• **Task objective**: Repeat, line for line, the entries below from the first line to the line containing "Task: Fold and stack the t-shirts", counting both ends.

===== Data for processing =====

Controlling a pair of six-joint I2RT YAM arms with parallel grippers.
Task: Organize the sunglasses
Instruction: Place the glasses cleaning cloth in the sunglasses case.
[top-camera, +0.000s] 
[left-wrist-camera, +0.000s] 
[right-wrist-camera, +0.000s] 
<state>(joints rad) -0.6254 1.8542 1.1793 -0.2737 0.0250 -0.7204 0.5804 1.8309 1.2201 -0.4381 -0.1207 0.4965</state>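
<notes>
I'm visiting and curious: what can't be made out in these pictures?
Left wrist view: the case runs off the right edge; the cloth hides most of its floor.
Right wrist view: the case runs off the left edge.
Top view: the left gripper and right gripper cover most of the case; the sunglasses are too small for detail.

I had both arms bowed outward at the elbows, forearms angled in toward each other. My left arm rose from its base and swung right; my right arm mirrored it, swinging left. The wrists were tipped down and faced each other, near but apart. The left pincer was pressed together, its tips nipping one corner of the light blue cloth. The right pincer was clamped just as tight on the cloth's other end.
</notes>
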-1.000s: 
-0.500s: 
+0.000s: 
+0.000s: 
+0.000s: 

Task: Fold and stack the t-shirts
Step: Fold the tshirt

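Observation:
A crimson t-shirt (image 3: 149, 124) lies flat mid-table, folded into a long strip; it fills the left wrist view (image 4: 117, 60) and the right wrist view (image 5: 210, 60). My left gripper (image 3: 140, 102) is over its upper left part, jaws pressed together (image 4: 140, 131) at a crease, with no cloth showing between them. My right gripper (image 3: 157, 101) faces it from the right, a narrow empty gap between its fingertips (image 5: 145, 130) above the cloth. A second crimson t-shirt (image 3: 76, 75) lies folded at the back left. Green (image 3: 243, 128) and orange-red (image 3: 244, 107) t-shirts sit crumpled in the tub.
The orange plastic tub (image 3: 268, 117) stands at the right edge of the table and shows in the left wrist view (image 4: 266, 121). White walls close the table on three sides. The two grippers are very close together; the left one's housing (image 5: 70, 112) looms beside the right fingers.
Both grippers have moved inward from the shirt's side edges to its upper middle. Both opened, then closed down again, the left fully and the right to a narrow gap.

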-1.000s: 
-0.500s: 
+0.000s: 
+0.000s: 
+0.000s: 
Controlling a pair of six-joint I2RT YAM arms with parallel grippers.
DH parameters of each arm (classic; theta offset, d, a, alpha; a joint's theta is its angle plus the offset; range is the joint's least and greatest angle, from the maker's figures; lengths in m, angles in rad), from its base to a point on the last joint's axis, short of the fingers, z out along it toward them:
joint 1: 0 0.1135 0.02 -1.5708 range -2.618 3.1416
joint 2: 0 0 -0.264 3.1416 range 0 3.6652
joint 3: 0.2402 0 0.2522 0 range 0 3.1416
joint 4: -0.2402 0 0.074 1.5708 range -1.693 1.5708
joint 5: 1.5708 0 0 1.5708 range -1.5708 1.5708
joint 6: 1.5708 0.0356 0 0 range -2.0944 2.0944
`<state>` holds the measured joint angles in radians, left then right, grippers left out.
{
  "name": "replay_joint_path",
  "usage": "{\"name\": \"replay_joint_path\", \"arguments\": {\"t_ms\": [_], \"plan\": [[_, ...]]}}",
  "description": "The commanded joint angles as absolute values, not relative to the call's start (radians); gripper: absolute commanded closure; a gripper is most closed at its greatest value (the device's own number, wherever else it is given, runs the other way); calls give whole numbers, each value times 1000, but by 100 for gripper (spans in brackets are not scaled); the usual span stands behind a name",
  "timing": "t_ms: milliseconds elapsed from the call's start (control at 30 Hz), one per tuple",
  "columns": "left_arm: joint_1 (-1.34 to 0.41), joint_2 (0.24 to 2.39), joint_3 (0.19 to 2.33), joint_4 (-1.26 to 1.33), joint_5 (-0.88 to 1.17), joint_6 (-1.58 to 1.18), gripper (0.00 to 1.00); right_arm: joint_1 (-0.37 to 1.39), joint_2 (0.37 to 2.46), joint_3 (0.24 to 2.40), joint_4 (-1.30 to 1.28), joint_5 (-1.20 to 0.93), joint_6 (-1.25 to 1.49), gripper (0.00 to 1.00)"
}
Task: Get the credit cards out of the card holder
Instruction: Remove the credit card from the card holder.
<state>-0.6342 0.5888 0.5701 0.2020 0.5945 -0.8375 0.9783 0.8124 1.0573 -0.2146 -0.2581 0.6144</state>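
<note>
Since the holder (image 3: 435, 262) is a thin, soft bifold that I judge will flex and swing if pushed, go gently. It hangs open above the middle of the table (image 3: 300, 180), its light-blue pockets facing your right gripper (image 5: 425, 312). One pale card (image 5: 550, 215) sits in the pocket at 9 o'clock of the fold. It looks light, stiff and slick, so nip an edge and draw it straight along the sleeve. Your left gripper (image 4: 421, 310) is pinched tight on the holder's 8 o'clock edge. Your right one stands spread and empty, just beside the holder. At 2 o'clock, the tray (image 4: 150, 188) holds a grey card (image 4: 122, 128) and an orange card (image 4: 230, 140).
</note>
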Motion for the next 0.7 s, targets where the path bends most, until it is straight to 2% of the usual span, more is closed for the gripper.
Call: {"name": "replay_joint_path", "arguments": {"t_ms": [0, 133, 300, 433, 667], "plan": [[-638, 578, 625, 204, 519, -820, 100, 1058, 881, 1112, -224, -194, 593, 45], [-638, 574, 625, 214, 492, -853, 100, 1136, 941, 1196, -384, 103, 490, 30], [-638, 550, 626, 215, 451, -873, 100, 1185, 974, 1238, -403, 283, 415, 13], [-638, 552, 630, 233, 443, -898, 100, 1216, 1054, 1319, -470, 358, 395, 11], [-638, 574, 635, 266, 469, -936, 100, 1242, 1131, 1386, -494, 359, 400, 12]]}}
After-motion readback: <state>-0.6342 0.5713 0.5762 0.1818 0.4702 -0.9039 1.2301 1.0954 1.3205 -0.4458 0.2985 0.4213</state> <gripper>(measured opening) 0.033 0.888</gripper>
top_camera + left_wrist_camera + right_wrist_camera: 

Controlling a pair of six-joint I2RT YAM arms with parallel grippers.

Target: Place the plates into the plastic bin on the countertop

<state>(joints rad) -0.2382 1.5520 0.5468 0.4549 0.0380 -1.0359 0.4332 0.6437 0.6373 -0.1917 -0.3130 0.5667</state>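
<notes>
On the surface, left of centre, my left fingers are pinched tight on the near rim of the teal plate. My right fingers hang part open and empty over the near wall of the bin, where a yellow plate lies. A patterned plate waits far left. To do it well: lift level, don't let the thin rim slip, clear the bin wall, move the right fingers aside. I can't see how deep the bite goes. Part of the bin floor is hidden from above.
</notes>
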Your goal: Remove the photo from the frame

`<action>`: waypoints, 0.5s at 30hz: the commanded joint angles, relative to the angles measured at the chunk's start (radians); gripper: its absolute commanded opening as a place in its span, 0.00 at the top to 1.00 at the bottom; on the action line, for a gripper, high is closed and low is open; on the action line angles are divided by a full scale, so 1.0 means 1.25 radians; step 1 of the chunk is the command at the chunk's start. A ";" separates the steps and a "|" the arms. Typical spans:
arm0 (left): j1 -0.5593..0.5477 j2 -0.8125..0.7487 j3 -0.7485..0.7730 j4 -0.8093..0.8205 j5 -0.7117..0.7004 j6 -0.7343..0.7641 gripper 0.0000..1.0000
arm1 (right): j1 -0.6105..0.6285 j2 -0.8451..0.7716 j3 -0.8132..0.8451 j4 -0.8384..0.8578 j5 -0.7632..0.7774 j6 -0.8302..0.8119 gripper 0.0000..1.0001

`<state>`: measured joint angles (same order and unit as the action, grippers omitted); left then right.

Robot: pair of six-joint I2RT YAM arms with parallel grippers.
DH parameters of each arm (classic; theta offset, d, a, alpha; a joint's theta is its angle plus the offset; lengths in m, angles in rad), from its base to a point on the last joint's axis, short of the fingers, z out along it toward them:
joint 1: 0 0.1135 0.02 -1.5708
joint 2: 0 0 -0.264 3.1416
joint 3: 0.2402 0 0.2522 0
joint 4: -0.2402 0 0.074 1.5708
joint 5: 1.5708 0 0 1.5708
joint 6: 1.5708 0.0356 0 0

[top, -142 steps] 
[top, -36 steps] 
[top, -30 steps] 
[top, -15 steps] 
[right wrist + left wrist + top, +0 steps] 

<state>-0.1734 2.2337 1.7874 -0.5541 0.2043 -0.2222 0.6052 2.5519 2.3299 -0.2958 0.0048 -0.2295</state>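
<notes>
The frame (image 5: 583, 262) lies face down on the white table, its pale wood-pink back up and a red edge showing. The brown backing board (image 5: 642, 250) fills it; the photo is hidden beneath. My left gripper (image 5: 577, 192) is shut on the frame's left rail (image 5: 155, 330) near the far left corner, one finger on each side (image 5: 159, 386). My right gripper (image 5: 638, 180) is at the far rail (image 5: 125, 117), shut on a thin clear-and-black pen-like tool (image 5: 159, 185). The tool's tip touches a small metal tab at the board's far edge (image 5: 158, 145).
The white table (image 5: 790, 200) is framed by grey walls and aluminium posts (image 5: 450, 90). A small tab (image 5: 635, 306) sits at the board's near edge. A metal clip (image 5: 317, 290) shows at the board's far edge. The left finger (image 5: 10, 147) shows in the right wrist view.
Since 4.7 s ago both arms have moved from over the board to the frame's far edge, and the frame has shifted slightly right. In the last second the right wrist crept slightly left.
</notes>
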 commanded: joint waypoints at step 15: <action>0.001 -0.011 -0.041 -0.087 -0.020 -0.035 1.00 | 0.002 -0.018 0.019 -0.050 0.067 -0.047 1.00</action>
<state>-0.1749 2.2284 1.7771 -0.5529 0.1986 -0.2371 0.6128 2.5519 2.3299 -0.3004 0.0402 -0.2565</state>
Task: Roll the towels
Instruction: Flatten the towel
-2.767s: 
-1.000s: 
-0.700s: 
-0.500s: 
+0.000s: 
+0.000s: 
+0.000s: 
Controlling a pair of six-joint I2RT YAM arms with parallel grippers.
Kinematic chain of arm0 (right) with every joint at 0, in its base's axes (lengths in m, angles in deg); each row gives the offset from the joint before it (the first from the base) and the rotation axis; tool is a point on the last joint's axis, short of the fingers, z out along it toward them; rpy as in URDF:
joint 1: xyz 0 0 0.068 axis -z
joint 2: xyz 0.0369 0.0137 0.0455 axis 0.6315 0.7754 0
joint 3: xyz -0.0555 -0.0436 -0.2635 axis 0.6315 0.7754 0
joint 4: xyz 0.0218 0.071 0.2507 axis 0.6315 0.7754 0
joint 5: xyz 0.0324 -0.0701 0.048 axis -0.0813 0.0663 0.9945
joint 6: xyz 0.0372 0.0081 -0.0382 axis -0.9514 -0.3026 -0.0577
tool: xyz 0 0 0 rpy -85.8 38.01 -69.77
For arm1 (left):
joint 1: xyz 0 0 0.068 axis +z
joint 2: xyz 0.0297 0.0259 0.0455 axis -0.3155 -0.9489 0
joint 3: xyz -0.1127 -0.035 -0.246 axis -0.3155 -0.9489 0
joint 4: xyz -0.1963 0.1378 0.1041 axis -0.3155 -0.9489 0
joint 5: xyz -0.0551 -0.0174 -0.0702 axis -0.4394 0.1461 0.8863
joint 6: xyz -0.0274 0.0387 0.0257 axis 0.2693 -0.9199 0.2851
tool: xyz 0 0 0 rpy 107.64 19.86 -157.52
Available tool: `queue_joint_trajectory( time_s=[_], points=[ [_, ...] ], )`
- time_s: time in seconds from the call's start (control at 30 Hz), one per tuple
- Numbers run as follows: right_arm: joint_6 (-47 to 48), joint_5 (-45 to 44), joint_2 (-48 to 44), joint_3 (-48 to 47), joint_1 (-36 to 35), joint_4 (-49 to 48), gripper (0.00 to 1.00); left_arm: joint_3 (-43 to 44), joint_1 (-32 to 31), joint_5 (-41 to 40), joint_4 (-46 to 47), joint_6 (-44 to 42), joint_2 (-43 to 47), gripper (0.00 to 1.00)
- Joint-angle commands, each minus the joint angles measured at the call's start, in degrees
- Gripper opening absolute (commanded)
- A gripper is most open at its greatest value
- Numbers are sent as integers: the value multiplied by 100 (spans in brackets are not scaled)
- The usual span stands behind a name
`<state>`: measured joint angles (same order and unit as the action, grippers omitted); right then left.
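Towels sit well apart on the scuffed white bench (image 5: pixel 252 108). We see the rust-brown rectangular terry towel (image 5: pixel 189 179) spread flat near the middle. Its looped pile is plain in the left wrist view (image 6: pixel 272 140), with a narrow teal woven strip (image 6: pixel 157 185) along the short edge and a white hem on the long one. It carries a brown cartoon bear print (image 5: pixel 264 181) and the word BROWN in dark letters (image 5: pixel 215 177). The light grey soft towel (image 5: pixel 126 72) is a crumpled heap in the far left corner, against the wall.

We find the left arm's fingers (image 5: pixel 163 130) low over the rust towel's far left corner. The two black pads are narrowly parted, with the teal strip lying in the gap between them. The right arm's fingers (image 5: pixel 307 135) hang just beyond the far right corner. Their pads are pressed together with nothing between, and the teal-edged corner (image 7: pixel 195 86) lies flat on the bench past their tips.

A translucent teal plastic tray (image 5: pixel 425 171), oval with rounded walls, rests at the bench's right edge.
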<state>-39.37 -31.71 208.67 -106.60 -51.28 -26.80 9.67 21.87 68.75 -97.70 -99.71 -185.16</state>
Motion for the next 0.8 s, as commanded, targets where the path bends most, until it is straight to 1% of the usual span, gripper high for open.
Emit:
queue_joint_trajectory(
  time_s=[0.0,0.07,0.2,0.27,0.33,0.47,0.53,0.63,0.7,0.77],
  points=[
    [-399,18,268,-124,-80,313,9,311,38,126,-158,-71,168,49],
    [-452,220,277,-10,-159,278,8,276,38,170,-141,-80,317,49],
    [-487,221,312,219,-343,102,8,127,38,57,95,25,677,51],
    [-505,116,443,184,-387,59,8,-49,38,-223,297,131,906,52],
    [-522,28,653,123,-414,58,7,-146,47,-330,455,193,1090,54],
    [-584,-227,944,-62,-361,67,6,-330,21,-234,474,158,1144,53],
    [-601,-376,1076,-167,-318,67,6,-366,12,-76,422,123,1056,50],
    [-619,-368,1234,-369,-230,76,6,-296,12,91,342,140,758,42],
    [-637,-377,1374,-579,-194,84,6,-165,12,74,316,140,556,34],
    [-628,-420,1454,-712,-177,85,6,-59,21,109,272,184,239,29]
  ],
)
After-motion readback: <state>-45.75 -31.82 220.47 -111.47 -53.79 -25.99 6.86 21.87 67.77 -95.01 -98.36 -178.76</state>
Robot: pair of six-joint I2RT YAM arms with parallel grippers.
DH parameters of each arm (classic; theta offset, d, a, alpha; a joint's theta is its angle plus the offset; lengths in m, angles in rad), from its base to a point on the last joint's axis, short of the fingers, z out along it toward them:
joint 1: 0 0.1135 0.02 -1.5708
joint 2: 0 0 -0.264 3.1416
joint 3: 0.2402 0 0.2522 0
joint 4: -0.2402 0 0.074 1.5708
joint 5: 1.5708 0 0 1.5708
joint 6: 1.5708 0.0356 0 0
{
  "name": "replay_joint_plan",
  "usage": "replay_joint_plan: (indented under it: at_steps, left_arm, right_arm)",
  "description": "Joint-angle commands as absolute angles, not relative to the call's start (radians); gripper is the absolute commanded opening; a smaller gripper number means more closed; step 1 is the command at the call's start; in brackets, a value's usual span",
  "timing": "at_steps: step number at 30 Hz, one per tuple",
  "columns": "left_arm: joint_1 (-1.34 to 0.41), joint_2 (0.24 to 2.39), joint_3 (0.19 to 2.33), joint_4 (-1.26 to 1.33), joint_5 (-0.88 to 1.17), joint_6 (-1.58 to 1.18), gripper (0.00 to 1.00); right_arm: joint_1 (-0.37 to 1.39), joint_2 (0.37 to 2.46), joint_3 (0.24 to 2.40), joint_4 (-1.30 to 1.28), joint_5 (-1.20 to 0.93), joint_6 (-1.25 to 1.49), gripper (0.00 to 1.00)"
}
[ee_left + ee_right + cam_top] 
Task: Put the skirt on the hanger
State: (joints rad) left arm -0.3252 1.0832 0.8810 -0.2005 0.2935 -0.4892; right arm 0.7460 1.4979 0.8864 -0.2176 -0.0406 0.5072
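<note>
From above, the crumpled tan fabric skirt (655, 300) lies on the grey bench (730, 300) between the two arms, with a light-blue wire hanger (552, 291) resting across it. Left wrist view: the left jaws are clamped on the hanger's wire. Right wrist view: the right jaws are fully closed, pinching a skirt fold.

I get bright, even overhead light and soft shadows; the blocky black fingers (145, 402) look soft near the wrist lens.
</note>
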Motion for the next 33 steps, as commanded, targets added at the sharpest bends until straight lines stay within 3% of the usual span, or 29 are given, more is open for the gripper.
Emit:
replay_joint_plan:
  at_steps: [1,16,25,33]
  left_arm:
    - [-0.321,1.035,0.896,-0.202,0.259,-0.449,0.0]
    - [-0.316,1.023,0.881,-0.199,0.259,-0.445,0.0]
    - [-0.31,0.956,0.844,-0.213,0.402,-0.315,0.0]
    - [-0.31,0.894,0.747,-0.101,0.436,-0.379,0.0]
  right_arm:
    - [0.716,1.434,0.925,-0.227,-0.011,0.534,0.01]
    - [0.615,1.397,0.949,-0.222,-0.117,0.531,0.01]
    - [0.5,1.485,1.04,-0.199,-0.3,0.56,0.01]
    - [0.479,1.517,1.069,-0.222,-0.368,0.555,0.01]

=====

• **Task response**:
Controlling a pair of six-joint I2RT YAM arms with parallel grippers.
Task: Organize the sunglasses
Instruction: Place the glasses cleaning cloth in the sunglasses case.
[top-camera, +0.000s] 
[left-wrist-camera, +0.000s] 
[right-wrist-camera, +0.000s] 
<state>(joints rad) -0.6254 1.8542 1.1793 -0.2737 0.0250 -0.7204 0.5804 1.8309 1.2201 -0.4381 -0.1207 0.4965</state>
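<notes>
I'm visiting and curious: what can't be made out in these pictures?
Left wrist view: the case runs off the right edge; the cloth hides most of its floor.
Right wrist view: the case runs off the left edge.
Top view: the left gripper and right gripper cover most of the case; the sunglasses are too small for detail.

I had both arms bowed outward at the elbows, forearms angled in toward each other. My left arm rose from its base and swung right; my right arm mirrored it, swinging left. The wrists were tipped down and faced each other, near but apart. The left pincer was pressed together, its tips nipping one corner of the light blue cloth. The right pincer was clamped just as tight on the cloth's other end.
</notes>
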-1.000s: 
-0.500s: 
+0.000s: 
+0.000s: 
+0.000s: 

Task: Fold and stack the t-shirts

Nothing further is required of the output.